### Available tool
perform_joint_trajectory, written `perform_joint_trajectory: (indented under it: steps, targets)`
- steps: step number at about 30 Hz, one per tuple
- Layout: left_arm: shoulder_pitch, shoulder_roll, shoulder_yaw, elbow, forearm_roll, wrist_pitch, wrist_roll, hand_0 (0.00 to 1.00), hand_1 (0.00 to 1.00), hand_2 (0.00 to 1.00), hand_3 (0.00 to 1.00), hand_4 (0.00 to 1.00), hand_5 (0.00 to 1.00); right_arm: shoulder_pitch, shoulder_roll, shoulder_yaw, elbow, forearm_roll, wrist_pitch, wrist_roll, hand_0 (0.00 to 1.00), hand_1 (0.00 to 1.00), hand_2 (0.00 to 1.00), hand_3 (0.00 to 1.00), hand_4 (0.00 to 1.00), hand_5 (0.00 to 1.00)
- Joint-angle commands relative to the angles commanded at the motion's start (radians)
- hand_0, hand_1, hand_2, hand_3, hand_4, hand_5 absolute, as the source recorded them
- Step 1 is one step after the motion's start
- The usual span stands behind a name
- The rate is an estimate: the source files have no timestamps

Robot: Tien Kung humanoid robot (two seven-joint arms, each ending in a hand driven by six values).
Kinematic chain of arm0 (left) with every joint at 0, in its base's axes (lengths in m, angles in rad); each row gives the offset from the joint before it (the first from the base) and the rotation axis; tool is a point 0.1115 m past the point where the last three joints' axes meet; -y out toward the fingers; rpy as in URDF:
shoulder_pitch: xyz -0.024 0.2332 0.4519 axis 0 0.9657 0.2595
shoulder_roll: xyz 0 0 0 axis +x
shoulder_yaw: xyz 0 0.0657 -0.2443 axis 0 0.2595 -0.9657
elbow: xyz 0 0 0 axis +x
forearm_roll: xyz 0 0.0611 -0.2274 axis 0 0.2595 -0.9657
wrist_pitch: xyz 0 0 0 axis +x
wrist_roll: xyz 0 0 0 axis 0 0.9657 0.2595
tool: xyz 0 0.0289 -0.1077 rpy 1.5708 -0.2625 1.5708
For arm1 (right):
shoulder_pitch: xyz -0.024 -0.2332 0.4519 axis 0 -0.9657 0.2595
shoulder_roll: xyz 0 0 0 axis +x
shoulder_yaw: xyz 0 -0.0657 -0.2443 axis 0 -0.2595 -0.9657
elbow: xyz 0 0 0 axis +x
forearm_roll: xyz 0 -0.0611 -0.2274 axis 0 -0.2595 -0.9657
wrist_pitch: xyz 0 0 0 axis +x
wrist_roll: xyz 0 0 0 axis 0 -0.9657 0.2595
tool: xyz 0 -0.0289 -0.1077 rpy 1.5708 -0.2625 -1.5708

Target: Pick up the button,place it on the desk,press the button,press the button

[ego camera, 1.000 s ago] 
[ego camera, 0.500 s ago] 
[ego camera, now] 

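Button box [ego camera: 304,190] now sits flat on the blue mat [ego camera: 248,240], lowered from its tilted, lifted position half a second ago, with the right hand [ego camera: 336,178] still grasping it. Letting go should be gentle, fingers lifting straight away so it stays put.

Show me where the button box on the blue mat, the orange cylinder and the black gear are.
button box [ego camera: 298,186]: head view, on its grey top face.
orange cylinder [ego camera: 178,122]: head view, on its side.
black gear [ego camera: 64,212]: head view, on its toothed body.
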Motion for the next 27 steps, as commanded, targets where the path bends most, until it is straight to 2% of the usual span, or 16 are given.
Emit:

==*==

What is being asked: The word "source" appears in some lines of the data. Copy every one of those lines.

Response for this exercise:
- hand_0, hand_1, hand_2, hand_3, hand_4, hand_5 absolute, as the source recorded them
- The rate is an estimate: the source files have no timestamps

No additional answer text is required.